WHAT LINGERS BENEATH: A Dialogue In Layers by Peter Scherrer
DHV ARTWORKS is honored to present What Lingers Beneath, the first solo exhibition in Dallas by Swiss-born, Los Angeles-based artist Peter Scherrer. Through richly layered abstract paintings and a limited series of miniature drawings titled Ducky Doodles, Scherrer invites viewers into a world shaped by memory, intuition, and the delicate interplay between structure and emotion.
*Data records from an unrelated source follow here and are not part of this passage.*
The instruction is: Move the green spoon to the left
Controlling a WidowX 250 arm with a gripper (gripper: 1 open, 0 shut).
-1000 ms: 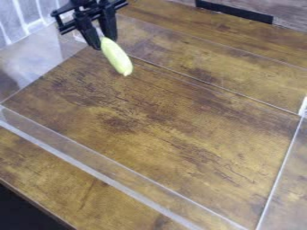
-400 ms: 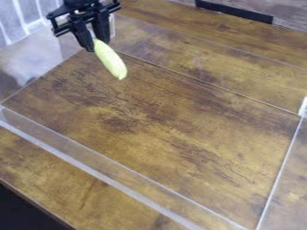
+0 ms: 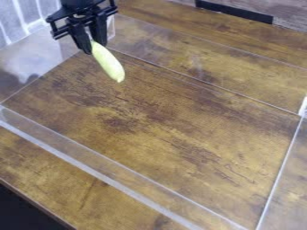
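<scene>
While the gripper hung near the top-left corner of the view, its black fingers were clamped shut on the upper end of the green spoon. Only the spoon's yellow-green handle showed; it slanted down and to the right from the fingers, its lower tip just above the table. Whether that tip touched the wood could not be told, and the grey head was hidden at the gripper.

Clear low walls fenced off a wide patch of the brown, grained tabletop. One ran from the left edge down toward the bottom right, nearest the camera; another rose along the right side; a faint far one crossed behind the gripper. The spoon sat close to the left end of this fenced patch, near where the left wall line climbed toward the top-left corner.

To the right of and below the spoon the wood lay open all the way to the near and right walls. To the left little room remained: a pale, glossy strip began just beside the gripper and ran to the picture's edge. Beyond the far wall more tabletop stretched toward a dark object at the top edge.
</scene>
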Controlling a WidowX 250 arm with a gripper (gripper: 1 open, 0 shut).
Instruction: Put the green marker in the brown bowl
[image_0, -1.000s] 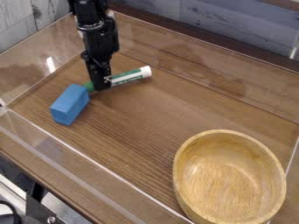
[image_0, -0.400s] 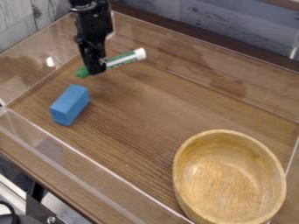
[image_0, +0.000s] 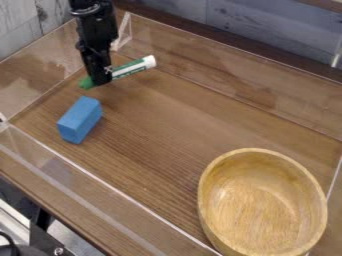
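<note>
My gripper (image_0: 94, 76) hangs over the far left of the table, shut on the green end of the green marker (image_0: 131, 68). The marker's white barrel sticks out to the right, nearly level, lifted clear of the wood. The brown bowl (image_0: 262, 203) sits at the near right corner, wide and shallow, with nothing in it. It lies far from the gripper, down and to the right.
A blue rectangular block (image_0: 79, 119) lies on the wood just in front of the gripper. Clear plastic walls (image_0: 40, 165) run along the near left side of the table. A grey plank wall stands behind.
The gripper has risen and drifted toward the back left, carrying the marker up off the table. The block and bowl have not moved.
</note>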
Rooted in a deep respect for the tactile, physical process of making, Scherrer’s practice explores the psychological dimensions of human experience: the fading edges of recollection, the architecture of perception, and the residue of lived emotion. His works straddle the line between the seen and the felt, the carefully constructed and the impulsively revealed.
A Foundation in Yellow
Each of Scherrer’s paintings begins the same way: with a layer of yellow. For the artist, yellow is more than a color—it’s a mindset. It is associated with light, optimism, and creative energy. This intentional chromatic foundation provides both a literal and symbolic grounding for the complex visual journey that follows.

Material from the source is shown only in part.